Sermon Choral Evensong – 16th March 2025 | Lent 2

Lent 2 - 16th March 2025 = Choral Evensong

Readings: Exodus 11: 1-10; Psalm 119: 121-136; Luke 22: 39-53

Luke 22:53 “When I was with you day after day in the temple, you did not lay hands on me.  But this is your hour, and the power of darkness.

On Friday we were privileged to host the World Day of Prayer Service.  The focus of the service was the Cook Islands – 15 islands scattered over 2 million square kilometres of the Pacific Ocean with a population of 16,000.  However, there are 20,000 Cook Islanders living in Australia and 80,000 in New Zealand.  During the service we were introduced to a Cook Islander woman named Vainiu.  In her story she describes being taught in her own language, Cook Island Maori for the first three years of her education in the early 1960’s.  However, as she progressed English became the language of instruction, and they were told not to speak their mother tongue.  She describes how one day she was caught speaking in her mother tongue and as punishment was made to wear a cardboard sign that said, “I am a Maori speaker”, as well as being given a detention and made to pull out prickly weeds in the playground.   She describes how she was devalued and shamed by the school system and likened this to darkness.  She said “God goes with us to the darkness at the bottom of the ocean where there is no light, And God helps lead us out of darkness into a wonderful light.

Darkness in the scriptures is much more than an absence of light.  It represents, along with light, a fundamental duality that reaches right back to the creation.  In the first verse of our Scriptures, we read “In the beginning when God created the heavens and the earth, the earth was a formless void and darkness covered the face of the deep, while a wind from God swept over the face of the waters. Then God said, let there be light, and there was light….”[1]  Darkness represents nothingness, formlessness.  It has come to be associated with sin, evil, wilful disobedience to God.  And if you, as I did yesterday, put the word “darkness” into your favourite Bible browser, you’ll come up with 177 verses in which, for the most part, this duality between light and darkness is drawn.  Two or three examples – from Isaiah “Ah, you who call evil good and good evil, who put darkness for light and light for darkness”[2], part of Isaiah’s denunciation of social injustice.  Or from Micah

“Do not rejoice over me, O my enemy;
when I fall, I shall rise;
when I sit in darkness,
   the Lord will be a light to me.”[3]

Or from St. John “And this is the judgement, that the light has come into the world, and people loved darkness rather than light because their deeds were evil.”[4]

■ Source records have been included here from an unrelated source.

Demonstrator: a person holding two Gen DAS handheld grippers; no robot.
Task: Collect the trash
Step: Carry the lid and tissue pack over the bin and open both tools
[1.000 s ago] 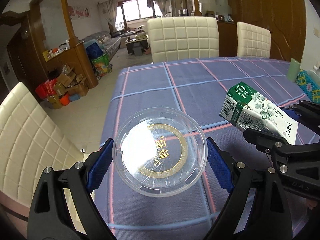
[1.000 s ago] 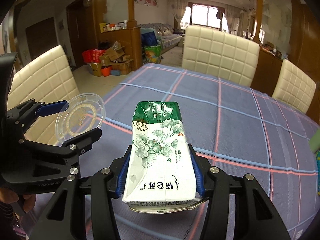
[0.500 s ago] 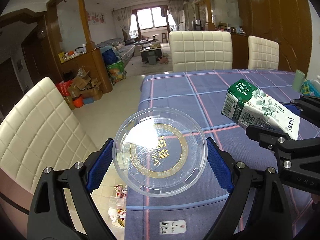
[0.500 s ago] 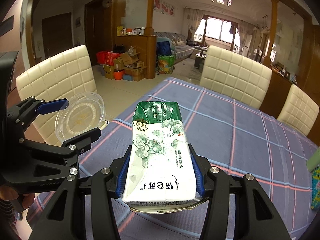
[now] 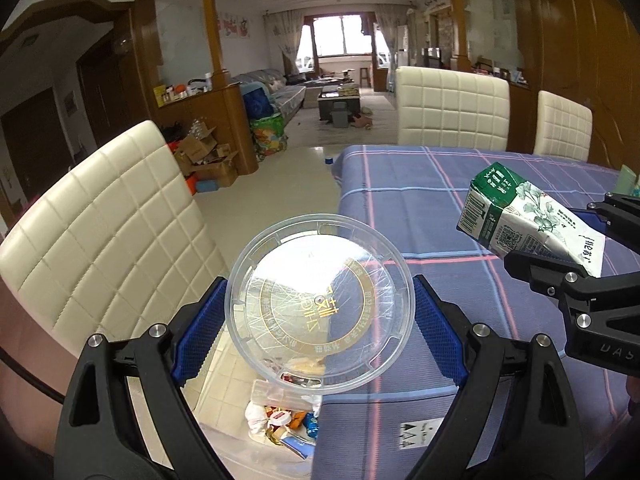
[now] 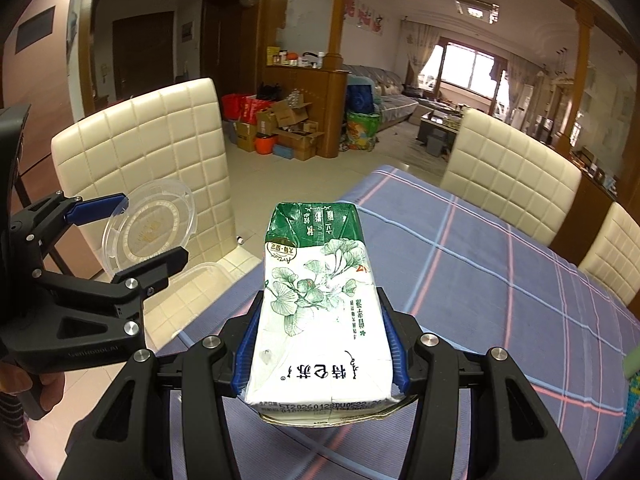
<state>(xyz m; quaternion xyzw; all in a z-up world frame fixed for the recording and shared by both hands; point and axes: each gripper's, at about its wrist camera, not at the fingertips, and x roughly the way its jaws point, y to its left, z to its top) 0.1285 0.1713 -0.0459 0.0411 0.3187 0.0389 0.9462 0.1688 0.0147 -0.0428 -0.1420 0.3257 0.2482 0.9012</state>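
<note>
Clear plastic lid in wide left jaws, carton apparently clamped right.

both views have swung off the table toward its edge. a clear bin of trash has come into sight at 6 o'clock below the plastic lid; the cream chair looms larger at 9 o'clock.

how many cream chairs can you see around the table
3: one chair at the table's left side, two at the far end, a nearer chair and a corner chair. Others may be hidden.
</note>
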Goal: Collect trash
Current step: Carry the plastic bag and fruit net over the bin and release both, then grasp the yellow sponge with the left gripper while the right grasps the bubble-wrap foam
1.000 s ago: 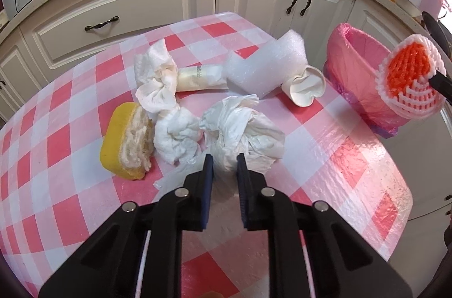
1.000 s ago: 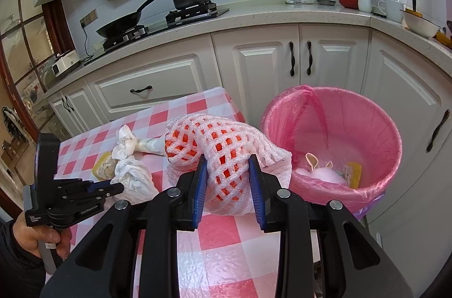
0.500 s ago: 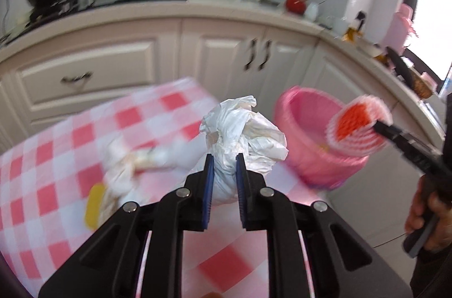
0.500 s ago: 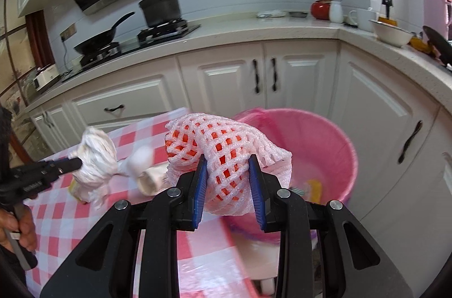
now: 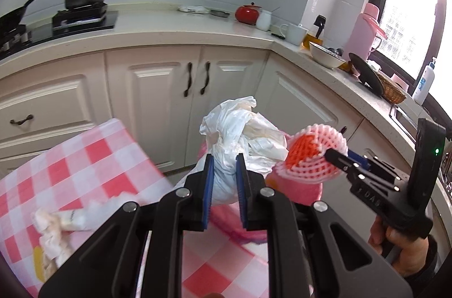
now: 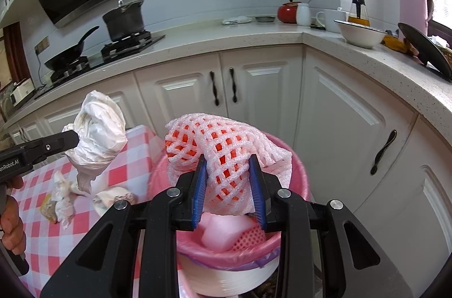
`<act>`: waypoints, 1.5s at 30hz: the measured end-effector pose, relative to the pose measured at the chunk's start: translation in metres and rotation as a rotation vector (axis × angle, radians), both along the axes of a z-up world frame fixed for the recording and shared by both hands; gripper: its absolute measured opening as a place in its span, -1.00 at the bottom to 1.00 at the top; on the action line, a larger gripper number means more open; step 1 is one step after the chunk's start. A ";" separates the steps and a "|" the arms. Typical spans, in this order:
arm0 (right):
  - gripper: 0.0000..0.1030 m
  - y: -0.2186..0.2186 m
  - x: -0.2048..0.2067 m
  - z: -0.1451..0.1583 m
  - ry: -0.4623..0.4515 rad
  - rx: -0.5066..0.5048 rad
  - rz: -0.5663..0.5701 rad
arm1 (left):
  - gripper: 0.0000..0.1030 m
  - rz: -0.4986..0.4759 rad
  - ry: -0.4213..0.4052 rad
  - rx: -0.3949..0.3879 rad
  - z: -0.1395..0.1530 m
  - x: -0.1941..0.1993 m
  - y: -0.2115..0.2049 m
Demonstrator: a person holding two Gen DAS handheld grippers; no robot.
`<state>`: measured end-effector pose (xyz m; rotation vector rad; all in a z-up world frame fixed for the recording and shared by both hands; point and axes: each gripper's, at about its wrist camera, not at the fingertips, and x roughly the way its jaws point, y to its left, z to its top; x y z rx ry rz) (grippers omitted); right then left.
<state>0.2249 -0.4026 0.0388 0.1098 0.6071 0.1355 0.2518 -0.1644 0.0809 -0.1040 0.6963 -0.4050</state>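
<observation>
— How far along is the clearing?
— Some scraps lie in the pink bin [image 6: 296,179]. The right gripper [image 6: 228,185] pinches a foam net [image 6: 214,145] above it; the left gripper [image 5: 223,185] clamps a crumpled white bag [image 5: 243,134] nearby.
— What's left?
— Tissues [image 6: 60,196] on the checked table [image 5: 84,162], far left.
</observation>
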 end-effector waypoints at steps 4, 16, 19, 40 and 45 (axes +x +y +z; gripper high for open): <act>-0.32 -0.008 0.009 -0.001 -0.001 0.000 -0.020 | -0.70 -0.017 0.009 -0.003 -0.004 0.016 -0.017; 0.22 -0.023 0.016 -0.014 0.012 -0.011 -0.081 | -0.12 -0.032 0.063 -0.005 -0.028 0.038 -0.033; 0.22 -0.024 0.012 -0.016 0.016 -0.008 -0.081 | -0.12 -0.023 0.064 -0.007 -0.029 0.034 -0.027; 0.53 0.032 -0.036 -0.010 -0.003 -0.005 -0.002 | 0.08 0.125 0.036 -0.003 -0.038 -0.042 0.072; 0.54 0.058 -0.047 -0.009 -0.012 -0.007 0.047 | 0.09 0.199 0.031 0.013 -0.041 -0.064 0.113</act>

So, when Jesus says as his betrayers and the chief priests and the temple police come for him “This is your hour, and the power of darkness”, maybe he’s not referring just to the act of betrayal by Judas.  Maybe he’s indicating that at this moment, all the powers of darkness – nothingness, complete separation from God, untrammelled evil, a reversal of the goodness of creation are in the ascendancy and as we follow the story – the second readings for Sunday Evening Prayer during the Season of Lent take us through St. Luke’s Passion narrative, we’ll come to the point of Jesus’ death when “darkness came over the whole land until three in the afternoon while the sun’s light failed.”[5]

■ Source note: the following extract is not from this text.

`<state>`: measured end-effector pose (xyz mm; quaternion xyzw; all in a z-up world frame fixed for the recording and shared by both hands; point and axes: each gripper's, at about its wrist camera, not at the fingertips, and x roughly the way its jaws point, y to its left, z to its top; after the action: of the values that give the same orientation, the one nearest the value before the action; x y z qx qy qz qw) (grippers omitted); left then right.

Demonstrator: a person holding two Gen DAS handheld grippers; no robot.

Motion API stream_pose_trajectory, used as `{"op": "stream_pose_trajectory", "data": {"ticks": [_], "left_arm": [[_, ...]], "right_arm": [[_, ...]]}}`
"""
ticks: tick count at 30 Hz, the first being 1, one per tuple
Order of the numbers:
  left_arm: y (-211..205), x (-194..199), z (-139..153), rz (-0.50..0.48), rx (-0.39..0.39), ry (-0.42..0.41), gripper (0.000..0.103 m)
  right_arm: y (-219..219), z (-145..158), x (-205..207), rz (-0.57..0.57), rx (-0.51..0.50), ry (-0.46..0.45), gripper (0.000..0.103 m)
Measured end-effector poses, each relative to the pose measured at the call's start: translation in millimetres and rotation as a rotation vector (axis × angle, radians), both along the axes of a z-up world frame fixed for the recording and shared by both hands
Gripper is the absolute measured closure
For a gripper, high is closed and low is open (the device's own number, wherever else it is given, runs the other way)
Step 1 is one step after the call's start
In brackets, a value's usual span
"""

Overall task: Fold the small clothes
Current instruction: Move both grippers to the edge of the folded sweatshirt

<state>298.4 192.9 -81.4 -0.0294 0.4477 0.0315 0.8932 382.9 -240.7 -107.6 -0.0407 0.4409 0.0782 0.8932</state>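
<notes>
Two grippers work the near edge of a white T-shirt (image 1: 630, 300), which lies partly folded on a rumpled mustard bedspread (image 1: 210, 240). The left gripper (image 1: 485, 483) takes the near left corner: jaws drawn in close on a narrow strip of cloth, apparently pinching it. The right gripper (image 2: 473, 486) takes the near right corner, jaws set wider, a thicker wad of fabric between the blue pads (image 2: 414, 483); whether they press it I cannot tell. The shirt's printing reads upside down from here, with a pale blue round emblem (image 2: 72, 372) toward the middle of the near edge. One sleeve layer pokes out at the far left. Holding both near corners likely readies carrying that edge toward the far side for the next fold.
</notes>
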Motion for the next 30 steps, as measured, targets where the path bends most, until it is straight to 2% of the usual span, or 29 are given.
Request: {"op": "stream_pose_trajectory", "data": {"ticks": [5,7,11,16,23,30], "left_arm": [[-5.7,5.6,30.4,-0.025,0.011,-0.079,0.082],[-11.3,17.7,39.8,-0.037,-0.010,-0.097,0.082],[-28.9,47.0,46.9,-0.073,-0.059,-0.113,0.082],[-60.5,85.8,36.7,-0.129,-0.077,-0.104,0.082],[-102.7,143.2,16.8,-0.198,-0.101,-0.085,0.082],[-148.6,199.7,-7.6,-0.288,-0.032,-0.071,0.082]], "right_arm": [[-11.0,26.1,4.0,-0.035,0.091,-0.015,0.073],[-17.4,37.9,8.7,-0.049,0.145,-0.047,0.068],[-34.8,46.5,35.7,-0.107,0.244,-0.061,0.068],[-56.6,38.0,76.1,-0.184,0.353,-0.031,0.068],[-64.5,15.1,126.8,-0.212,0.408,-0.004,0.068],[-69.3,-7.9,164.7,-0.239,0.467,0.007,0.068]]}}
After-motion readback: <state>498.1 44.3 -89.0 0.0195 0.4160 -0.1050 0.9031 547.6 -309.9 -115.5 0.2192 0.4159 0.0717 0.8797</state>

Where does the power of darkness reside today – which powers of darkness may think their hour has come?  We’ve already had one example at the beginning of this sermon – the darkness of cultural devaluation and repression in Vainiu’s story.  A story, no doubt, all too familiar to our own indigenous brothers and sisters.  We see the darkness of conflict around the world – not only in the violence, injustice, awful injury, deaths of the innocent, but in literal darkness as the Israeli Defence Force cuts electricity to Gaza again, or Russia deliberately targets electrical infrastructure in Ukraine.  We see the darkness of gender-based violence not only in our own country but around the world.  This year’s ABM Lenten Appeal aims to support women to flourish as they build peace in homes and communities, gain confidence in the wider world and become economically empowered. It assists in supporting communities to be restored to wholeness after being trained in how to end gender-based violence and other injustices against women and girls.   Rallies held yesterday highlighted yet again the scourge of violence against women in our own society. There is darkness in the threats to properly functioning democracy around the world posed by authoritarianism, dictatorship, and wilful casting aside of proper diplomatic norms and long-standing alliances.  There is darkness in the influence those with money and perceived power have in the halls of some governments.  There is darkness in the threat posed to proper discourse by deliberate misinformation and disinformation propagated through the anti-social media.  You no doubt can think of other examples.

But as you read the final verses of the passage from St. Luke again, Jesus, in the midst of betrayal and impending arrest, remains composed and in control. Despite the pandemonium, and chaotic circumstances he demonstrates his divine authority and compassion - he heals the ear of Malchus, one of the mob come to arrest him. The hour darkness has come, but the one who said “I am the light of the world”[6] is still in control.  The light shines in the darkness, and the darkness did not overcome it.[7]  The light of Christ still shines in the darknesses of our present world too – they may have their hour but, in the end, they will not overcome the light. In the first reading at the Eucharist this morning, we heard how a deep and terrifying darkness descends on Abraham.  Yet even in the darkness, God is there.  The smoking firepot and flaming torch that pass by him are vivid Old Testament symbols of God’s presence.[8]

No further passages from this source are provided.